Moody’s Investors Service now includes the power producer’s government-guaranteed debt in its assessment of the nation’s fiscal situation because the utility can’t service its obligations without the state’s backing, it said in an emailed report Wednesday.
While the government allocated Eskom a R69 billion ($4.8 billion) cash injection over the next three years in the February budget, another bailout — which may entail a swap of the company’s debt into government bonds — will probably take place in the second half of this year, said Peter Attard Montalto, the head of capital-markets research at Intellidex in Johannesburg.
The transfer of the producer’s credit risk to the sovereign “would de-lever the Eskom balance sheet markedly, which could be dangerous and would require conditionality to make it credible with investors and ensure Eskom didn’t become more profligate,” he said. The cabinet will likely sign off the support plan in mid-June, he said.

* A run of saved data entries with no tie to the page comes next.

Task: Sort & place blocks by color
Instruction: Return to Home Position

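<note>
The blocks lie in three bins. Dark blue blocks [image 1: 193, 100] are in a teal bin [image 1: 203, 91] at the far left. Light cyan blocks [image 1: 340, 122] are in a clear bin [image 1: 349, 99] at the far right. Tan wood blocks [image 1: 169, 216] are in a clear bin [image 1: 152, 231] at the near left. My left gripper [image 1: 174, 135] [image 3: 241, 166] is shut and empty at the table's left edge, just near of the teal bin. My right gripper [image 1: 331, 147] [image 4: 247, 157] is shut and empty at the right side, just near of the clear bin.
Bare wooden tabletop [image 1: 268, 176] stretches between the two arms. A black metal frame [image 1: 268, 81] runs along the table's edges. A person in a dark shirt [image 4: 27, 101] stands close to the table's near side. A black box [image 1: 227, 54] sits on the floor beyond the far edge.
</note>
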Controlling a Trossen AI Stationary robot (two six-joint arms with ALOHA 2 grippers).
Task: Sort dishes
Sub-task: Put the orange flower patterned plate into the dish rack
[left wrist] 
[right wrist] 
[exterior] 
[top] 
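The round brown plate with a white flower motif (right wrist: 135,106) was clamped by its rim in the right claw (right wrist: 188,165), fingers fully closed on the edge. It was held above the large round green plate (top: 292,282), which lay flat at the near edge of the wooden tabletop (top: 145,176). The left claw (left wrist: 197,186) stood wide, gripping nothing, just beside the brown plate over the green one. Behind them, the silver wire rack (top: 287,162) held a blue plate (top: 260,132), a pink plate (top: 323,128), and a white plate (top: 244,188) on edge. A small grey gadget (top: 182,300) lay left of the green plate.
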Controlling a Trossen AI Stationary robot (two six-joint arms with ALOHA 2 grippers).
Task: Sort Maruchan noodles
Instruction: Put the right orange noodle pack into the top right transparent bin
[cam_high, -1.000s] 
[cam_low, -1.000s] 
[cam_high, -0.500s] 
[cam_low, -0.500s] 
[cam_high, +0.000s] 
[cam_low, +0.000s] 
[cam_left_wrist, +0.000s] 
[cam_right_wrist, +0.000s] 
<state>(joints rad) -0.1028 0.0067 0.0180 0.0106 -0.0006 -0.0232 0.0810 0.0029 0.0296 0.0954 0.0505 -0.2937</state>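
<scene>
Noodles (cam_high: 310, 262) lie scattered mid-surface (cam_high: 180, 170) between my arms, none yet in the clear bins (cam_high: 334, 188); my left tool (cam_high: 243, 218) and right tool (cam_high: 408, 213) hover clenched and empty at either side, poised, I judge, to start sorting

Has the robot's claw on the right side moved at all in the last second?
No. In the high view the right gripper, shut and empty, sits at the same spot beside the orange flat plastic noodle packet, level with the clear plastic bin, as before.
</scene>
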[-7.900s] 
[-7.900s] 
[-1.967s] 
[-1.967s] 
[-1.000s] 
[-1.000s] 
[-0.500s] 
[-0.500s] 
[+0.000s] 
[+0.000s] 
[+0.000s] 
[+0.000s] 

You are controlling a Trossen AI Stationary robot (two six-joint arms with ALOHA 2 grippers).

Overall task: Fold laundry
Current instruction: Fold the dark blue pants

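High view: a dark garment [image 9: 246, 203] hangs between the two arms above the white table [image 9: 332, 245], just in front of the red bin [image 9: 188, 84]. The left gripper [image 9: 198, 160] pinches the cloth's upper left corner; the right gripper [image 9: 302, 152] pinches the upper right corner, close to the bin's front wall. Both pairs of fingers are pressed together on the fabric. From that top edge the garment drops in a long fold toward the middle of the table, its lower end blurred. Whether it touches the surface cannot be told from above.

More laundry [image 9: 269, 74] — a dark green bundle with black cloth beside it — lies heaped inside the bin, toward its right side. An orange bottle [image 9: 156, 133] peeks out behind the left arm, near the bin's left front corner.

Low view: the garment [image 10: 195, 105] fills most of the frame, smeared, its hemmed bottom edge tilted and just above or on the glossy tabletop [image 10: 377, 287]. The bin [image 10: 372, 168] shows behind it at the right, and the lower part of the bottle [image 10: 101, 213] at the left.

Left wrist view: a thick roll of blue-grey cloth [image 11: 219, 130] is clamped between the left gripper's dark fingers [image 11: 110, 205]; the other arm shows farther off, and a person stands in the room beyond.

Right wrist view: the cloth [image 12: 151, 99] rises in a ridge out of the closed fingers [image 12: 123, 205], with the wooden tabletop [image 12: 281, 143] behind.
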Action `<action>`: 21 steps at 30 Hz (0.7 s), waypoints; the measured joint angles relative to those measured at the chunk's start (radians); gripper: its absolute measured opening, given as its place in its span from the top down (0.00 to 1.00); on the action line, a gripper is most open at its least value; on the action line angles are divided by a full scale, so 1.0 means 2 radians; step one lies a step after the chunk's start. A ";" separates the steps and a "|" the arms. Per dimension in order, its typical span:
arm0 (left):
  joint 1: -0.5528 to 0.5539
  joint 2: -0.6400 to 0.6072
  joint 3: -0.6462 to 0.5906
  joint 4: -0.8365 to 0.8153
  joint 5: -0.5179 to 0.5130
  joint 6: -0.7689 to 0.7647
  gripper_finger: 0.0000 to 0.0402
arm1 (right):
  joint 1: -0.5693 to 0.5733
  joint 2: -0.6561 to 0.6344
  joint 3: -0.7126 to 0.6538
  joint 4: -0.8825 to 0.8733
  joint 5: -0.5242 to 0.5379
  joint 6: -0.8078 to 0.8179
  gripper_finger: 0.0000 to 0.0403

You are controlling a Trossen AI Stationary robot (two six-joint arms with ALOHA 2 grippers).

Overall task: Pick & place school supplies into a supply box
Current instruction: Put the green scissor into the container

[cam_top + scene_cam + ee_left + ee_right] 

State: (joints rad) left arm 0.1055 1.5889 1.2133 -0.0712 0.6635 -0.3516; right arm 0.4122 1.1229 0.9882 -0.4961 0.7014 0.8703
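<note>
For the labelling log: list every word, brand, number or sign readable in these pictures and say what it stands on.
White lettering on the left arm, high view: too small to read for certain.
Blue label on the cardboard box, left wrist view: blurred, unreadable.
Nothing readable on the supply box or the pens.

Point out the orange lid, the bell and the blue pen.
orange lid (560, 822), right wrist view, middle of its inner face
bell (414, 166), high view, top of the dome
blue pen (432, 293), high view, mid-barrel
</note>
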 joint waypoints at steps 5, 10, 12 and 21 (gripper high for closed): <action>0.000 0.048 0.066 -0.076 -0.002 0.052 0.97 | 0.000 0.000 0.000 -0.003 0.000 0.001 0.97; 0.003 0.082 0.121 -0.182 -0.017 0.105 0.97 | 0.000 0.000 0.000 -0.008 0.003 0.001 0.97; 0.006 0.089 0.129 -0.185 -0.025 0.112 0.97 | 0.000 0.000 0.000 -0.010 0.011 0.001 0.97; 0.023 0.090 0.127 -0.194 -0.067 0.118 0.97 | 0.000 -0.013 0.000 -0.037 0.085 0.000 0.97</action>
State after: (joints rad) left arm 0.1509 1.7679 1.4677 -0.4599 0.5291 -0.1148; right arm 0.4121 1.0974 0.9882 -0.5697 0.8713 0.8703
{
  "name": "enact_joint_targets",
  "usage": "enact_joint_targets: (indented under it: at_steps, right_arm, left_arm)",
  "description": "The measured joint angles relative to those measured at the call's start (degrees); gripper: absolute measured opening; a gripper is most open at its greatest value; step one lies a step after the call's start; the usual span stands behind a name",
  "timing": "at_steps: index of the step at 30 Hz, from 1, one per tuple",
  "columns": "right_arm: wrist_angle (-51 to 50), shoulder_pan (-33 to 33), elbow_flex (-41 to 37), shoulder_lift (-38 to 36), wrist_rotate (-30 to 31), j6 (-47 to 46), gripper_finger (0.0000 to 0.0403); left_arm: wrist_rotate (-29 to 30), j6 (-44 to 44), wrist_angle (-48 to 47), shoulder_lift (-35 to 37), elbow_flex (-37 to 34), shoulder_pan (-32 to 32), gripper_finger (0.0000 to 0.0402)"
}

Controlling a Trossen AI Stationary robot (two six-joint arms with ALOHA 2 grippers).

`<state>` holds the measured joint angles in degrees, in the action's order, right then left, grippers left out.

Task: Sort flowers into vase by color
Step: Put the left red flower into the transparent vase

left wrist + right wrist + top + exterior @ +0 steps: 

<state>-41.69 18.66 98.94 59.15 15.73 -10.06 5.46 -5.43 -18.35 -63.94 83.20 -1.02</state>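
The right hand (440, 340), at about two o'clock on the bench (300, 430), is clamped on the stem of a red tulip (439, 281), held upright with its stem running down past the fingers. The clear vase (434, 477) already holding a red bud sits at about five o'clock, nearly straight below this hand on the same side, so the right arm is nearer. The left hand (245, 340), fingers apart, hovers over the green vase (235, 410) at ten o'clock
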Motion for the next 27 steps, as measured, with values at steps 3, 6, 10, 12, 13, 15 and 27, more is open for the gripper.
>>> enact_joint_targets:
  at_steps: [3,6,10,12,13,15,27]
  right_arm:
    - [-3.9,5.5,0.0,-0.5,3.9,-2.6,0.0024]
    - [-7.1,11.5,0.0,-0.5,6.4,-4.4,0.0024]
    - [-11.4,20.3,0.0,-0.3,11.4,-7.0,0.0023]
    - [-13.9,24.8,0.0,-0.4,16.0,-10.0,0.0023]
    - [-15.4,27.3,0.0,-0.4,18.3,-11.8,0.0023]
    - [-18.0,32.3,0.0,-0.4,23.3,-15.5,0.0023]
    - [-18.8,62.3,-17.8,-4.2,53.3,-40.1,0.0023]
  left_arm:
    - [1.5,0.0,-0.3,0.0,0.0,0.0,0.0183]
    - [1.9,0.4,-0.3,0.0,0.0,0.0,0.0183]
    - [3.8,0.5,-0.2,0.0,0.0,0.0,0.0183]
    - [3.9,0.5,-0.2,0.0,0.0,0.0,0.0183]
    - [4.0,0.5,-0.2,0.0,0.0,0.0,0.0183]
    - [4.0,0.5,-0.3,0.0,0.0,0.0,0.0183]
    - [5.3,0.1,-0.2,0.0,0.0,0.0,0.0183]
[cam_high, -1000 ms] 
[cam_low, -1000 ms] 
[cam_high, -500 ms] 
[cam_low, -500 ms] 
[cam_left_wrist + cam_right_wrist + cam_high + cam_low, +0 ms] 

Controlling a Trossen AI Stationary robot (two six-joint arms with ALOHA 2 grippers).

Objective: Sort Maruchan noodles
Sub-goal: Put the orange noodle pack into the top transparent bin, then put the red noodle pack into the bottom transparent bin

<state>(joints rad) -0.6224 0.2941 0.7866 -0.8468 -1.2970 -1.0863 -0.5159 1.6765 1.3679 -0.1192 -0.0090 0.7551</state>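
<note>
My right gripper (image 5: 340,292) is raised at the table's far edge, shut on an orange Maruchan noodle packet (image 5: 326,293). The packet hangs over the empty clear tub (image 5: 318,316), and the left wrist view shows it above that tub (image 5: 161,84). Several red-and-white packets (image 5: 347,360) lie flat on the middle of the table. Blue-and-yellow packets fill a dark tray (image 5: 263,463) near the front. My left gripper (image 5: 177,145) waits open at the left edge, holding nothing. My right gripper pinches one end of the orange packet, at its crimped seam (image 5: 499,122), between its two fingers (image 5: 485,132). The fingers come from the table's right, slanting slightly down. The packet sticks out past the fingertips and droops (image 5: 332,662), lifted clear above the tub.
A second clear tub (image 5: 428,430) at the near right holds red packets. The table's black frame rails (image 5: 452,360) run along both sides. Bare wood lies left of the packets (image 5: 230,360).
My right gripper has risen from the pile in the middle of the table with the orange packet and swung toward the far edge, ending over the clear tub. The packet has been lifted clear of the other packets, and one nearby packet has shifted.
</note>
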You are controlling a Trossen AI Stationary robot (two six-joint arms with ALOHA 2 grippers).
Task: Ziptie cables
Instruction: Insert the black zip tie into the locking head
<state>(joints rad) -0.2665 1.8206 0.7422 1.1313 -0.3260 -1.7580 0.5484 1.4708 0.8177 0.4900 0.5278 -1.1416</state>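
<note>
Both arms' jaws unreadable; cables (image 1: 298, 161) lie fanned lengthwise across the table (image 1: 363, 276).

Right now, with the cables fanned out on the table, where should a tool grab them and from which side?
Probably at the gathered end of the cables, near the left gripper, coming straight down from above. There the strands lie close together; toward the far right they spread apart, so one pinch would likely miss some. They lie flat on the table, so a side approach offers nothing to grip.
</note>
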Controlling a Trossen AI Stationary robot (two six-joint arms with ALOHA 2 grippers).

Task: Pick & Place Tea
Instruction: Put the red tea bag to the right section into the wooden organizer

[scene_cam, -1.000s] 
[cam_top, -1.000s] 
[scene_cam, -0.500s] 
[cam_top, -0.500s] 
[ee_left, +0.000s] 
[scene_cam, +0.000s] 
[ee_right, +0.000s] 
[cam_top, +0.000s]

Yields on Eskom’s $1 billion of securities due in August 2023 are near the lowest since April 2018, at 6.48%. Rates on bonds maturing next year, 2025 and 2028 are flat Friday after having fallen all week. The 2021 debt has tightened the most among all the producer’s dollar notes this year, suggesting that investors are comfortable holding relatively short-term securities in the expectation that money will be found to avoid a default.
Yields on benchmark 2026 government debt climbed 6 basis points to 8.5%, while the rand weakened 0.6% by 1:16 pm in Johannesburg. The cost of insuring the sovereign’s debt against default using credit-default swaps climbed 5 basis points to 195.
Not all investors agree that another bailout is imminent. A debt swap is unlikely this year, said Richard Segal, a London-based senior emerging-markets analyst at Manulife Asset Management. “There are other priorities and Eskom can tap existing guarantees first” for financing, he said.
Debt of the company, which supplies almost all the power used in Africa’s most-industrialised economy, is approaching R500 billion, according to data compiled by Bloomberg. That’s about 10% of the country’s GDP, and is up from about R370 billion a year ago. While the utility declined to comment on the current number, Chief Executive Officer Phakamani Hadebe last month put total debt at about R450 billion.
President Cyril Ramaphosa said this week that Eskom is “too big to fail,” suggesting the sovereign would step in if the need arises, said Jones Gondo, a senior credit analyst at Nedbank in Johannesburg.
“Eskom’s bonds probably reacted to the statement of support,” Gondo said. “Remember, an Eskom investor’s priority is to be reasonably certain of full repayment when payments are due, even if it is not necessarily a great picture for the country.”
The National Treasury, Moody’s and Eskom didn’t immediately respond to emails and call seeking comment. Engagements are continuing between the Treasury, Department of Public Enterprises and Eskom about the utility’s long-term financial sustainability, finance minister Tito Mboweni said in a report to Parliament in April, after the government was forced to pay R5 billion in emergency funds so the state-based utility could meet obligations.